Top of Dataset excerpt

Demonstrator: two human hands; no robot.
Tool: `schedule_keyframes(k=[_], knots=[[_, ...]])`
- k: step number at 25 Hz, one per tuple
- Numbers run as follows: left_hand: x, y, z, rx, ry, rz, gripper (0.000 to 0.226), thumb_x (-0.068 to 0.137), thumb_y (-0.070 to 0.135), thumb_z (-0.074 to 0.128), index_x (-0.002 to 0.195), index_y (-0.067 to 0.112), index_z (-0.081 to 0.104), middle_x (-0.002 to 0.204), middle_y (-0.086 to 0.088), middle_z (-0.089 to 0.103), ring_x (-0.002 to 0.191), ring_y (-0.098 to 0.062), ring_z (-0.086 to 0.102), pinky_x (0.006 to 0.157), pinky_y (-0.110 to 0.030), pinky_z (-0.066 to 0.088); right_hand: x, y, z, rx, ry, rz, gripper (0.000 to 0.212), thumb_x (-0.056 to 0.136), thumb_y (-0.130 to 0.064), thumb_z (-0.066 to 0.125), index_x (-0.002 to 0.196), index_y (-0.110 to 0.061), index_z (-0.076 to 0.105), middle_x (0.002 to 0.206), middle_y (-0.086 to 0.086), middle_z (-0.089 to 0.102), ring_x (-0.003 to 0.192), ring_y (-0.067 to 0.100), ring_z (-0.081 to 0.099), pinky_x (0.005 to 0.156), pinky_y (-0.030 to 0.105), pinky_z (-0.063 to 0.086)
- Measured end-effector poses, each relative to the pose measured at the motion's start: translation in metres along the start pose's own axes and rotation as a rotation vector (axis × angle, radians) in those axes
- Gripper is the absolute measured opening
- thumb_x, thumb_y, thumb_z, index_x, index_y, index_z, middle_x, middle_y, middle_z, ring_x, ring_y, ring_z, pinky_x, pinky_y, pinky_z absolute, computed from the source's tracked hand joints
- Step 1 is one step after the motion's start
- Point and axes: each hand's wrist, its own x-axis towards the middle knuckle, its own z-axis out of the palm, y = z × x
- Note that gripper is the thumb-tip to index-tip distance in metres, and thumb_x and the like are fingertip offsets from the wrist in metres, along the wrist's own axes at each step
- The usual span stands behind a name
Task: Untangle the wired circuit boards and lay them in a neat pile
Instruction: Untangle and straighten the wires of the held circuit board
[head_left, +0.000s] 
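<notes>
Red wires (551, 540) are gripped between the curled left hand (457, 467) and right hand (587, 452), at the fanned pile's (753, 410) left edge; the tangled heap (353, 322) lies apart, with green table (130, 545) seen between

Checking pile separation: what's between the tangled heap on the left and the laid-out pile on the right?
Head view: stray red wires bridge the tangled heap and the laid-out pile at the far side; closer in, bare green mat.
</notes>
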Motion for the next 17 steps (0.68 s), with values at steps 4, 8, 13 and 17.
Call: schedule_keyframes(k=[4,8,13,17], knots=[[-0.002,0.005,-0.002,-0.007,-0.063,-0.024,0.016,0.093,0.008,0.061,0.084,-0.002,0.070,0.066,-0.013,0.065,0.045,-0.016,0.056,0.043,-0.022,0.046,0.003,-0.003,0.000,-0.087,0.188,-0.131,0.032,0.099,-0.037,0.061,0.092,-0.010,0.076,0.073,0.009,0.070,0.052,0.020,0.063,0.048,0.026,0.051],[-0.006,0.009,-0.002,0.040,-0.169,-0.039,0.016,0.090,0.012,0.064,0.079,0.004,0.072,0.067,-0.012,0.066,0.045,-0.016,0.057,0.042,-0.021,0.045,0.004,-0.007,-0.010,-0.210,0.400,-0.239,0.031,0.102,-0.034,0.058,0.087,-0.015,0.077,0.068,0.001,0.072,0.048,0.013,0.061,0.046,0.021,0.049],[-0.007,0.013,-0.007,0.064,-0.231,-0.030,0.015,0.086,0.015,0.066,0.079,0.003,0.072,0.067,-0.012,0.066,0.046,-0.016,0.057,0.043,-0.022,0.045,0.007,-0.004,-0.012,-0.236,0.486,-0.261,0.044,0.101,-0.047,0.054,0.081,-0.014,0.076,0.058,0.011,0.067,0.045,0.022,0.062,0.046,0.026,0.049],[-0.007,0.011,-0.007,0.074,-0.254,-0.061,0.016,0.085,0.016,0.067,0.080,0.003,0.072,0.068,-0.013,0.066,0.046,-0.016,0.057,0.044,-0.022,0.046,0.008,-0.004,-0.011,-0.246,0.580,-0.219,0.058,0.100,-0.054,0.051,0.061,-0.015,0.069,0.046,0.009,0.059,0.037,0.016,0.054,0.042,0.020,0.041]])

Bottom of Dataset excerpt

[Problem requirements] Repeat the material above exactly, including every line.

[Answer section]
Demonstrator: two human hands; no robot.
Tool: `schedule_keyframes(k=[_], knots=[[_, ...]])`
- k: step number at 25 Hz, one per tuple
- Numbers run as follows: left_hand: x, y, z, rx, ry, rz, gripper (0.000 to 0.226), thumb_x (-0.068 to 0.137), thumb_y (-0.070 to 0.135), thumb_z (-0.074 to 0.128), index_x (-0.002 to 0.195), index_y (-0.067 to 0.112), index_z (-0.081 to 0.104), middle_x (-0.002 to 0.204), middle_y (-0.086 to 0.088), middle_z (-0.089 to 0.103), ring_x (-0.002 to 0.191), ring_y (-0.098 to 0.062), ring_z (-0.086 to 0.102), pinky_x (0.006 to 0.157), pinky_y (-0.110 to 0.030), pinky_z (-0.066 to 0.088); right_hand: x, y, z, rx, ry, rz, gripper (0.000 to 0.212), thumb_x (-0.056 to 0.136), thumb_y (-0.130 to 0.064), thumb_z (-0.066 to 0.125), index_x (-0.002 to 0.196), index_y (-0.110 to 0.061), index_z (-0.076 to 0.105), middle_x (0.002 to 0.206), middle_y (-0.086 to 0.086), middle_z (-0.089 to 0.102), ring_x (-0.003 to 0.192), ring_y (-0.067 to 0.100), ring_z (-0.081 to 0.099), pinky_x (0.005 to 0.156), pinky_y (-0.030 to 0.105), pinky_z (-0.063 to 0.086)
- Measured end-effector poses, each relative to the pose measured at the motion's start: translation in metres along the start pose's own axes and rotation as a rotation vector (axis × angle, radians) in those axes
- Gripper is the absolute measured opening
- thumb_x, thumb_y, thumb_z, index_x, index_y, index_z, middle_x, middle_y, middle_z, ring_x, ring_y, ring_z, pinky_x, pinky_y, pinky_z absolute, computed from the source's tracked hand joints
- Step 1 is one step after the motion's start
- Point and axes: each hand's wrist, its own x-axis towards the middle knuckle, its own z-axis out of the palm, y = z × x
- Note that gripper is the thumb-tip to index-tip distance in metres, and thumb_x and the like are fingertip offsets from the wrist in metres, along the wrist's own axes at each step
- The usual span stands behind a name
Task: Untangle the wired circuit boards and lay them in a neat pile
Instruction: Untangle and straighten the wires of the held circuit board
[head_left, +0.000s] 
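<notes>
Red wires (551, 540) are gripped between the curled left hand (457, 467) and right hand (587, 452), at the fanned pile's (753, 410) left edge; the tangled heap (353, 322) lies apart, with green table (130, 545) seen between

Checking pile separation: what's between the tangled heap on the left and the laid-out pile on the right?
Head view: stray red wires bridge the tangled heap and the laid-out pile at the far side; closer in, bare green mat.
</notes>
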Motion for the next 17 steps (0.68 s), with values at steps 4, 8, 13 and 17.
Call: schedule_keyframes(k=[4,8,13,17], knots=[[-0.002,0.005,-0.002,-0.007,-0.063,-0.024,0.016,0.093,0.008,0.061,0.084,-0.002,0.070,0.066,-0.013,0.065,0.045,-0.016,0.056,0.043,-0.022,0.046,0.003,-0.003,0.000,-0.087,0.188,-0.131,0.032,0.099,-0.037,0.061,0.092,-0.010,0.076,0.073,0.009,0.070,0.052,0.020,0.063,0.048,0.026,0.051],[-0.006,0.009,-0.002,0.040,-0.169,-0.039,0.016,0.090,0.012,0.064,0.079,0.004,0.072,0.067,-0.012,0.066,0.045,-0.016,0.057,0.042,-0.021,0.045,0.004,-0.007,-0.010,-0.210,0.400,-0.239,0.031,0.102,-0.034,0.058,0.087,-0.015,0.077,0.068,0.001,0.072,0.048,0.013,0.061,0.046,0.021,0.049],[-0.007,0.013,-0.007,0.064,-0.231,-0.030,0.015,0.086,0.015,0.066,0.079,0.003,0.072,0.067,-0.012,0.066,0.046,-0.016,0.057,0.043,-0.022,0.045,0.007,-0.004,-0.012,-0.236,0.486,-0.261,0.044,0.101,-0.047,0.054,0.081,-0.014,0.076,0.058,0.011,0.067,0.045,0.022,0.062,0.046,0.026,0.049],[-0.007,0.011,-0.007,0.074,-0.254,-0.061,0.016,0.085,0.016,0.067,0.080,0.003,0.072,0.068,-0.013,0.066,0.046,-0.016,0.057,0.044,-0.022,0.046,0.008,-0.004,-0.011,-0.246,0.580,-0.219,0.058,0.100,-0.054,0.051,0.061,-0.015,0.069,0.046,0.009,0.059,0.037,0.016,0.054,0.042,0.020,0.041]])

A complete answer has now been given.